EXERCISE DIRECTIONS
Up to and including the line containing "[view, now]", set down each line of the entries below exactly, starting from the first, and leave out the rest.

Records from a data source
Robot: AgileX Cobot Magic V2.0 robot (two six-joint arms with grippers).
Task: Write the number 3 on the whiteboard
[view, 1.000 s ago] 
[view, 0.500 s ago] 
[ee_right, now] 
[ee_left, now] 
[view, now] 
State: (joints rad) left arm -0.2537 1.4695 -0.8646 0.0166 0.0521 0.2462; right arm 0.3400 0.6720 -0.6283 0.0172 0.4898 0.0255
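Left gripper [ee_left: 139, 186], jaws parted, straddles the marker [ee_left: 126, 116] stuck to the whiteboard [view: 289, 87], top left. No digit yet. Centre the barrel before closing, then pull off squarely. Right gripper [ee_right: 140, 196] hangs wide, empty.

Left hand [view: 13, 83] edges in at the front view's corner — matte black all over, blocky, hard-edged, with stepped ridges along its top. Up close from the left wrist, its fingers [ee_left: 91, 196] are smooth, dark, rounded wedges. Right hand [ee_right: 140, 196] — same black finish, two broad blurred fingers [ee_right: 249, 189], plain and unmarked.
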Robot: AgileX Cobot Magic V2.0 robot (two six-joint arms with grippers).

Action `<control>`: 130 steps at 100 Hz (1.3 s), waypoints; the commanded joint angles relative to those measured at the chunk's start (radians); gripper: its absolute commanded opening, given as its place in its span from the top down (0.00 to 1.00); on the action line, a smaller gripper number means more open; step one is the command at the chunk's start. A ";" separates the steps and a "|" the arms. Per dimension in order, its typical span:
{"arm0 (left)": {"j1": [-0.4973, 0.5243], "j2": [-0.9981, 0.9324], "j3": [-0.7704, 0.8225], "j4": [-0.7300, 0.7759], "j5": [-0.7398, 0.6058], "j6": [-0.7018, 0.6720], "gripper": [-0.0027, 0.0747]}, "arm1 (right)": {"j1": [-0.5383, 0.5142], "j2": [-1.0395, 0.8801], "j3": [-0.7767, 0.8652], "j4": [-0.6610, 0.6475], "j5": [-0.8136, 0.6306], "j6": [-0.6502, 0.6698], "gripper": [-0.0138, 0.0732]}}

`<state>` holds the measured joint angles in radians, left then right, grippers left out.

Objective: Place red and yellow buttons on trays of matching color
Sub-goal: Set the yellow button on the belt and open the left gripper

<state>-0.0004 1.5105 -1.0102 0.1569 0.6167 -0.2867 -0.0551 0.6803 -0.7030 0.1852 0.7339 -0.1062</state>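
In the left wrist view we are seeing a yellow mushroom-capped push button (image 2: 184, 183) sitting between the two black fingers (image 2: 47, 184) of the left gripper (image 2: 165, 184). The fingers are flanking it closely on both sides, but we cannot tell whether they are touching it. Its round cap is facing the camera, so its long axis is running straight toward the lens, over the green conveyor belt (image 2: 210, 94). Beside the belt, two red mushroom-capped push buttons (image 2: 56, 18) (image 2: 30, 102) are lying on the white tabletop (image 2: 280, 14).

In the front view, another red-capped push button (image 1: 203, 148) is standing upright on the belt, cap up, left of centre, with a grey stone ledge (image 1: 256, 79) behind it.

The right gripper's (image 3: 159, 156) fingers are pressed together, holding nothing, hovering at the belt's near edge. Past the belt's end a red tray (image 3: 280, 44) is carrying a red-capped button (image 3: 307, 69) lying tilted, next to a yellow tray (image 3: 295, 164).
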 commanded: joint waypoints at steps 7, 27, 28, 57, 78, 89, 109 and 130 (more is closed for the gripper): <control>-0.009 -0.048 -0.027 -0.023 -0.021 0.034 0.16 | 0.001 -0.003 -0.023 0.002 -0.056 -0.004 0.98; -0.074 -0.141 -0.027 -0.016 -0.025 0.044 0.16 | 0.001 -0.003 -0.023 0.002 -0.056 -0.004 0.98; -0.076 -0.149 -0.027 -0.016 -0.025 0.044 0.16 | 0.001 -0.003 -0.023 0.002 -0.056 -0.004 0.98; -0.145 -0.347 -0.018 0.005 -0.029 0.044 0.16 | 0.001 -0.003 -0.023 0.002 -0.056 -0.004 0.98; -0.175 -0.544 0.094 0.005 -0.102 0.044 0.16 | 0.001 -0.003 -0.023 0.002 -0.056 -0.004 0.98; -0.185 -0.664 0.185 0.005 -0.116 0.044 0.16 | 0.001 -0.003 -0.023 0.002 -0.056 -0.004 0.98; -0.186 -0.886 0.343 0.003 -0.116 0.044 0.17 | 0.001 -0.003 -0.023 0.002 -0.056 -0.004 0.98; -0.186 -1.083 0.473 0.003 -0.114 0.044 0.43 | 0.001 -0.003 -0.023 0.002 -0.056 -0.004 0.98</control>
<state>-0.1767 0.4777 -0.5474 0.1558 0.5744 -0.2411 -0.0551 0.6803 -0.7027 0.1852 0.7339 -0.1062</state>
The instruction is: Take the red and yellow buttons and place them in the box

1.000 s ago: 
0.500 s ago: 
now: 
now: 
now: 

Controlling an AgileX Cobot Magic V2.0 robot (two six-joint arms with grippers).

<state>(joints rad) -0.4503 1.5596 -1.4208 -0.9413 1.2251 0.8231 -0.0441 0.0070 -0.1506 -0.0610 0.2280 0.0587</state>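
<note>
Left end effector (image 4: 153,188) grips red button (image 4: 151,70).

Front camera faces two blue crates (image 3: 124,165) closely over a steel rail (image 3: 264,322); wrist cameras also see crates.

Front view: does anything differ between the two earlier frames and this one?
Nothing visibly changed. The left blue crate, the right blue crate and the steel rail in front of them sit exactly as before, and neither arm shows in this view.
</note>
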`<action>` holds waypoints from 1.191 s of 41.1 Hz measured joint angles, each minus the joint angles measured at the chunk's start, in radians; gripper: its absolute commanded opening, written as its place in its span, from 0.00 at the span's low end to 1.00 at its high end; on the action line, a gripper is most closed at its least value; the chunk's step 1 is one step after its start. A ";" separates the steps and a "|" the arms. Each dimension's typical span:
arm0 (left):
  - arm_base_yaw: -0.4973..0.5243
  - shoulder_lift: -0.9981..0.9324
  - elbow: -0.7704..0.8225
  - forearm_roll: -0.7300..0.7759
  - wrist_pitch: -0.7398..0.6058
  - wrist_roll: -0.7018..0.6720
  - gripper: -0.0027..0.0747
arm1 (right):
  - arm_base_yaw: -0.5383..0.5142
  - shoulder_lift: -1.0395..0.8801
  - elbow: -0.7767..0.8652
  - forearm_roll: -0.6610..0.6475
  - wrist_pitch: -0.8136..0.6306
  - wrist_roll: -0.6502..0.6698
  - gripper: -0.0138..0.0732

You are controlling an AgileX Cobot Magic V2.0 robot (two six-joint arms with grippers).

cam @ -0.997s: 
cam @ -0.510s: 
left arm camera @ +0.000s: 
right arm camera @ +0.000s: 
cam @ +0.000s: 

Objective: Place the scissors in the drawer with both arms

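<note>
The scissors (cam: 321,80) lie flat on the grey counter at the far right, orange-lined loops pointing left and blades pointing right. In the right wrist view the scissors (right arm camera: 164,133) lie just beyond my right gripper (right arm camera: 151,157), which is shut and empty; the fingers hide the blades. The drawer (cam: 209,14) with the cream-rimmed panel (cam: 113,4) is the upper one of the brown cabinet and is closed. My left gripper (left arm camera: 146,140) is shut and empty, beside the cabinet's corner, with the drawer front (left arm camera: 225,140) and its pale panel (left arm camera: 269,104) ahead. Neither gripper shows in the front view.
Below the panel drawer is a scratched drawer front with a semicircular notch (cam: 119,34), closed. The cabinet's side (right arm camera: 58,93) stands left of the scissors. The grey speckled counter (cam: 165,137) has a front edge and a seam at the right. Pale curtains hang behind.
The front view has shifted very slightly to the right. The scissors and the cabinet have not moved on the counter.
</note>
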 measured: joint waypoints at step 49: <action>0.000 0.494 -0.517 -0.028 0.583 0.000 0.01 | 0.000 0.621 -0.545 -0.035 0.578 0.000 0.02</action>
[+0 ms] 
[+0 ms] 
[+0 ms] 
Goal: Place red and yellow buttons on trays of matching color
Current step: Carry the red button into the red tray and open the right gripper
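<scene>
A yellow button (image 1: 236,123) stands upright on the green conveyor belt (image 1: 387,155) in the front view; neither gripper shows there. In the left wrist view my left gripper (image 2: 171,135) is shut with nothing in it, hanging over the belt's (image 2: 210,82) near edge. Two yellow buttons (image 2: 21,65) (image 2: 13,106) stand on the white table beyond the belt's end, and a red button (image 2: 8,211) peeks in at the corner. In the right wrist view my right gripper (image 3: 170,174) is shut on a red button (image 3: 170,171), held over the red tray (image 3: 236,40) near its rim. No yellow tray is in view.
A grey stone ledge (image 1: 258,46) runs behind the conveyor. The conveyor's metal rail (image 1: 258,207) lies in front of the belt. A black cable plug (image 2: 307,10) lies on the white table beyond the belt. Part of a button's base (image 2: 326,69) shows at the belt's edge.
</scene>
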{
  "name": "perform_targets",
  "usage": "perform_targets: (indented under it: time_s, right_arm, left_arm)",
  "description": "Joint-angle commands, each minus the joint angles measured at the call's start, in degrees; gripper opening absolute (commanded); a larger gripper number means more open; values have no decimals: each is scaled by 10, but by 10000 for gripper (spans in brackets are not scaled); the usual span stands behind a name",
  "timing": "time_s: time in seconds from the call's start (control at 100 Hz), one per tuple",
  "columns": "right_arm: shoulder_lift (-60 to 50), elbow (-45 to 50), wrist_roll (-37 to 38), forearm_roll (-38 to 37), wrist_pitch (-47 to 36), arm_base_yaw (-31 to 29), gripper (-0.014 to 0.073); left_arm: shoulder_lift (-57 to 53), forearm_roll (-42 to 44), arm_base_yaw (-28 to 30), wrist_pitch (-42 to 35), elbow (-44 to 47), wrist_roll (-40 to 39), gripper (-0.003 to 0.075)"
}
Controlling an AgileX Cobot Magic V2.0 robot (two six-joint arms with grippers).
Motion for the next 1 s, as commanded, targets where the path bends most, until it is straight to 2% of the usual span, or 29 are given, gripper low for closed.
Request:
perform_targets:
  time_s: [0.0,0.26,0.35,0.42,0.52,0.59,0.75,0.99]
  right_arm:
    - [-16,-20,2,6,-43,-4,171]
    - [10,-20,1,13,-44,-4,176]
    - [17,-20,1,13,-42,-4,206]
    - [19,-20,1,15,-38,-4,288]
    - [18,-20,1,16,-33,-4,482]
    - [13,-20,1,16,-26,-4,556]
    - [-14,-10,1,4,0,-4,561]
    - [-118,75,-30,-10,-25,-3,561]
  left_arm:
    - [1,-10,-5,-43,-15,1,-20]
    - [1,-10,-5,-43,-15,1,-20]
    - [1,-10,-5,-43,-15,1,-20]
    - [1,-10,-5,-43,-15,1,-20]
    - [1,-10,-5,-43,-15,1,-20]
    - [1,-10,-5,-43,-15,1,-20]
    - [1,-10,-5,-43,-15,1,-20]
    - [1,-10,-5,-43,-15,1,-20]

FINISHED TASK
Robot: AgileX Cobot Magic V2.0 robot (two six-joint arms with grippers).
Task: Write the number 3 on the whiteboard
[view, 1.000 s ago] 
[view, 0.500 s ago] 
[ee_right, now] 
[ee_left, now] 
[view, now] 

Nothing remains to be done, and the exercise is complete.